While cities stood still — paralysed by fear — the countryside continued its ordinary rhythm.

At the time, I had lost all my photography commissions and began travelling to Podlasie, buying food from local farms to bring back to Warsaw.

Through repeated visits and conversations, I slowly entered a world I thought had already disappeared.

I became interested in young men who consciously chose to stay.

Most had seen life elsewhere.
Some studied.
Some worked abroad.
They knew other possibilities.

Yet they returned.

I — Entering the World
Foggy morning field, hay bales disappearing into mist, car side mirror in foreground — Podlasie
Agricultural seeder machine in a dark field at dusk — Podlasie
Young man's face emerging between dense corn stalks — Podlasie
Silage mound in black plastic under a dramatic storm sky, tyre tracks in mud — Podlasie

I remembered the countryside from childhood — fragmentary and idealised, shaped by family stories and summer memories.

I belong to the third generation raised in the city, and this project begins from that urban perspective.

II — Young Men
Young man in a Puma t-shirt sitting on wooden steps, looking directly at camera — Podlasie
Young man from behind in a tank top, field and sky stretching behind him — Podlasie
Young man leaning on the steering wheel inside an old tractor, looking at camera — Podlasie
Young man lying on a stubble field with a phone, red tractor in the background — Podlasie
Young man in a red cap, profile portrait against a golden-hour field — Podlasie

This is not a project about the transformation of the Polish countryside, although it remains an important backdrop.

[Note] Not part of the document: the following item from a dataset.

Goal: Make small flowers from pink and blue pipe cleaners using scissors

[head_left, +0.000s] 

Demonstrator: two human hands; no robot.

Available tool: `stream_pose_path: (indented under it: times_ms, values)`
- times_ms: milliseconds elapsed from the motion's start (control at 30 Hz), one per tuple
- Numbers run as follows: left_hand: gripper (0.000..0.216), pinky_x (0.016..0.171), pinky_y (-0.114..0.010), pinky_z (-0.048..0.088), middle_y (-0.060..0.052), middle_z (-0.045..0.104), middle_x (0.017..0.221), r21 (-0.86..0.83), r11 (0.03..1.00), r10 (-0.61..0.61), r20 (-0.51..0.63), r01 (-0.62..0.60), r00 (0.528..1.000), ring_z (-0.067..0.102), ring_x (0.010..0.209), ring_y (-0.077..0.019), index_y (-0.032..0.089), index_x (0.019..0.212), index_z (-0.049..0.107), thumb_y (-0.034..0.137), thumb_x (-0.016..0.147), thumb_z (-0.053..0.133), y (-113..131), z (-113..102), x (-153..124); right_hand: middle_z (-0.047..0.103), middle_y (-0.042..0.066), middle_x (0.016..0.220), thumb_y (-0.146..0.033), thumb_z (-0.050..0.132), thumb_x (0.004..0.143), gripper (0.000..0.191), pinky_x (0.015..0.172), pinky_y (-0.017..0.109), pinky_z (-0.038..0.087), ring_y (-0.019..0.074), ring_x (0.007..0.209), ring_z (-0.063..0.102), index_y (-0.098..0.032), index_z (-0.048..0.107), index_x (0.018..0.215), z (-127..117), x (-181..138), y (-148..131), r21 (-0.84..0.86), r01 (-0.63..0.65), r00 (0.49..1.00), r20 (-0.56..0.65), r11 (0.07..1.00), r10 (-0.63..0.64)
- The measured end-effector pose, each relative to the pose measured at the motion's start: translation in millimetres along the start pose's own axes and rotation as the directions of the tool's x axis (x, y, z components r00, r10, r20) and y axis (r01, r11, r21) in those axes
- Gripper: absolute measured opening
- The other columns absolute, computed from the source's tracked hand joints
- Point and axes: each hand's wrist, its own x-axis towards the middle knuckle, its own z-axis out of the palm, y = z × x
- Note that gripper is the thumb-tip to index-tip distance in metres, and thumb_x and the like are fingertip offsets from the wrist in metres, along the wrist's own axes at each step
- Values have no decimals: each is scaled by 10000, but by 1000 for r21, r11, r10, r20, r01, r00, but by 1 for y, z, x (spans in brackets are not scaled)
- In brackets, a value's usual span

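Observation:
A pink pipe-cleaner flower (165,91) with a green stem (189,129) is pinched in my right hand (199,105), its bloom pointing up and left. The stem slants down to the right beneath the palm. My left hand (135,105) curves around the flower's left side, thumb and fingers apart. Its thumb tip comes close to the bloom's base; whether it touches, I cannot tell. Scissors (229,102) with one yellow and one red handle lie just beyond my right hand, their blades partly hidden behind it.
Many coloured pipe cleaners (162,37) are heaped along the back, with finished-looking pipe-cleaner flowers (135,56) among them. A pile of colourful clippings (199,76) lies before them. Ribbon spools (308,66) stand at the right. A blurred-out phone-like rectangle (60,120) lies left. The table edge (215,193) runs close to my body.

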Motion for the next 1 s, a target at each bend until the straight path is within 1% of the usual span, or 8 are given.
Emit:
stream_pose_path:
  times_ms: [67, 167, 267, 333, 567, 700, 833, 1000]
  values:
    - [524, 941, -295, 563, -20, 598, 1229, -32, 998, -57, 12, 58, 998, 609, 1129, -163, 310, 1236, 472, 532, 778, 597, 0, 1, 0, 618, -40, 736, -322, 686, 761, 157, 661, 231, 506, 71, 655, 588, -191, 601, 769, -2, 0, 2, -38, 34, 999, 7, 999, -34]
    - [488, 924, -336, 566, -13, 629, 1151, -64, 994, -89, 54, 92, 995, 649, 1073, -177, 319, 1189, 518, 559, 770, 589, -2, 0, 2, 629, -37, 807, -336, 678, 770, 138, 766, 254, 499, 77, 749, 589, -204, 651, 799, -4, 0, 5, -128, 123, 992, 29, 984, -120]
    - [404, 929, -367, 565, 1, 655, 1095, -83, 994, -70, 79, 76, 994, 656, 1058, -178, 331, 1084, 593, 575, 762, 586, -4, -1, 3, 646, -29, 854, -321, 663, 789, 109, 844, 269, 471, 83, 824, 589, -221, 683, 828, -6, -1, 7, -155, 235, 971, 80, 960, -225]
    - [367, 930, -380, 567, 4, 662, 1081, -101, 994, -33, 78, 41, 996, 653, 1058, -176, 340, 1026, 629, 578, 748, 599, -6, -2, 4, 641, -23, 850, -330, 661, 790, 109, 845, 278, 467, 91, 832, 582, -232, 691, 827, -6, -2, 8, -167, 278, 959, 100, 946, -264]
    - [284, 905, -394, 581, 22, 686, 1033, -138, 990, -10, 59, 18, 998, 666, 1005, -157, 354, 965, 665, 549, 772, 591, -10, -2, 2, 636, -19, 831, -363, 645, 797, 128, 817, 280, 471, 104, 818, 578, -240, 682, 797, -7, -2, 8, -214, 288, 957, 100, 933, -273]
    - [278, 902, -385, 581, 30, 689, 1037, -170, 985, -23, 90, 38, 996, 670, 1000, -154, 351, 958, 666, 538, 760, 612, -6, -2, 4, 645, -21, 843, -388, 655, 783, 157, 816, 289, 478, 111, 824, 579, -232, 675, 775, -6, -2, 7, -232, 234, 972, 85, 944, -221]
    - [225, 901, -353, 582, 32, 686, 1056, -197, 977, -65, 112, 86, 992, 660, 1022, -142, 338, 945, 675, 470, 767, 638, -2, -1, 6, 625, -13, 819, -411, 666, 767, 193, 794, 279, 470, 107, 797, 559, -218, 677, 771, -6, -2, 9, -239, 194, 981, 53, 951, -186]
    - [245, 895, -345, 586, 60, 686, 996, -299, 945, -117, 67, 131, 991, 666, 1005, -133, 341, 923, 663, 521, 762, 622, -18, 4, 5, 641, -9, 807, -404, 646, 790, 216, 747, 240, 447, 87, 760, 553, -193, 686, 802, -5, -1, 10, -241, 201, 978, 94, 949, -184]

The young men I photographed know life beyond the village.

Some studied.
Some worked in Poland or abroad.

Staying was a conscious decision.

III — Fathers
Older man in a hat, looking down, storm sky and open field behind him — Podlasie
Young man and older man standing side by side in a farmyard — Podlasie
Young man lying on fresh hay, older man sitting beside him resting — Podlasie

Their choice interested me.

What remains important enough to come back to?

Farming, food production and family land — things previous generations often tried to leave behind.

IV — Rootstock
Double exposure — a young boy and a horse, layered — Podlasie

I thought that by looking closer at young farmers, I might reconnect with a part of myself I had forgotten.

V — Work / Body / Land
Shirtless young man in profile, mechanical arms of a yellow combine harvester framing his face — Podlasie
Inside a combine cab — hand on the steering wheel, grain field ahead — Podlasie
Young person embracing a dark horse in a covered barn — Podlasie
Young man carrying a heavy sack above his head in a harvested field, face obscured — Podlasie

The people I photographed knew other possibilities.

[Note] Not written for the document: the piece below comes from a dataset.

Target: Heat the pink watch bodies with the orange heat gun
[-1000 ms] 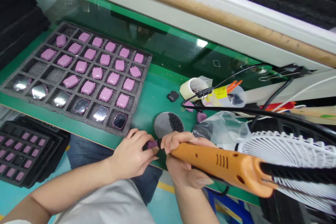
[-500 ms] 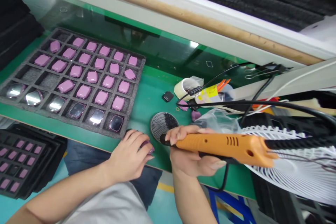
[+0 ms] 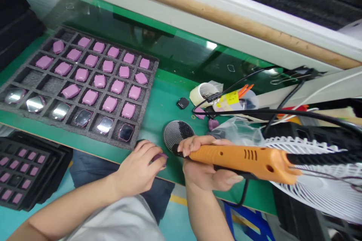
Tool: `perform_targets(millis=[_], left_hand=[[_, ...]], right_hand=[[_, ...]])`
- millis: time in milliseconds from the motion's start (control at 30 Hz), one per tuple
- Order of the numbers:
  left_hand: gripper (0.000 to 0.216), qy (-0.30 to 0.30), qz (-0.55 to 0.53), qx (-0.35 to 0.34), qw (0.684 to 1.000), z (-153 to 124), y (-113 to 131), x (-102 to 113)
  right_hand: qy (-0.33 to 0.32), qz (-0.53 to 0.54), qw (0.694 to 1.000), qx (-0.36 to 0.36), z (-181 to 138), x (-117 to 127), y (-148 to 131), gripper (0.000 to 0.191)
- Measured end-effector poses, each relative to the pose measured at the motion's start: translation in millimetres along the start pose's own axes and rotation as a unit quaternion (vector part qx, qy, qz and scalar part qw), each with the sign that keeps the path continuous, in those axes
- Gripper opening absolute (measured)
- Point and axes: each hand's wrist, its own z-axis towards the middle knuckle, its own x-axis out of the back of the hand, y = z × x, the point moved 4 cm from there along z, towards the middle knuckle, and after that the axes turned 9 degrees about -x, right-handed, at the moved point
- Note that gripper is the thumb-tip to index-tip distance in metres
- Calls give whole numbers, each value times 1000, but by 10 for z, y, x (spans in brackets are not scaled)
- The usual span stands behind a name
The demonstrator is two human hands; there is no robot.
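Head view: the left hand (image 3: 138, 169) lies at the near edge of the green tabletop (image 3: 166, 98), lower middle of the frame. Its fingers are curled over a purple watch case (image 3: 160, 157) and press it down onto the tabletop, so only the case's right end shows past the fingertips. The right hand (image 3: 205, 171) is clenched around the front of an orange electric screwdriver (image 3: 243, 159), whose body runs off towards the right edge of the frame.

A second ago the screwdriver's dark tip was right up against the case, which the left hand held pinched. Now the tip stands apart from the case, to its right, at the lower rim of the round perforated screw dish (image 3: 177, 132). The left hand has flattened over the case.

At upper left, a grey foam tray (image 3: 154, 71) holds rows of purple cases (image 3: 89, 97), with the nearest row showing shiny faces. A tape roll (image 3: 201, 92) and a small black part (image 3: 182, 102) sit behind the dish. A white fan (image 3: 316, 188) fills the lower right, and a black tray (image 3: 60, 175) of more cases lies below the tabletop at lower left.
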Motion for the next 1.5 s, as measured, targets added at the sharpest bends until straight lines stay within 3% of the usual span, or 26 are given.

Staying was never the easier option.

VI — Community
Group of young men in dress shirts gathered near a stone church building — Podlasie
Four men in a field at golden hour, looking at camera — Podlasie
Young man in the foreground, two older men behind him — field and open sky — Podlasie

In one of the areas I photograph, the number of active farmers dropped from around sixty to twelve.

Yet some still choose to remain.

Epilogue
Vast storm sky over open Podlasie fields, a combine barely visible on the horizon
Father and son from behind, red patterned knitwear — Podlasie

This story began with trade.

Slowly, it became something else.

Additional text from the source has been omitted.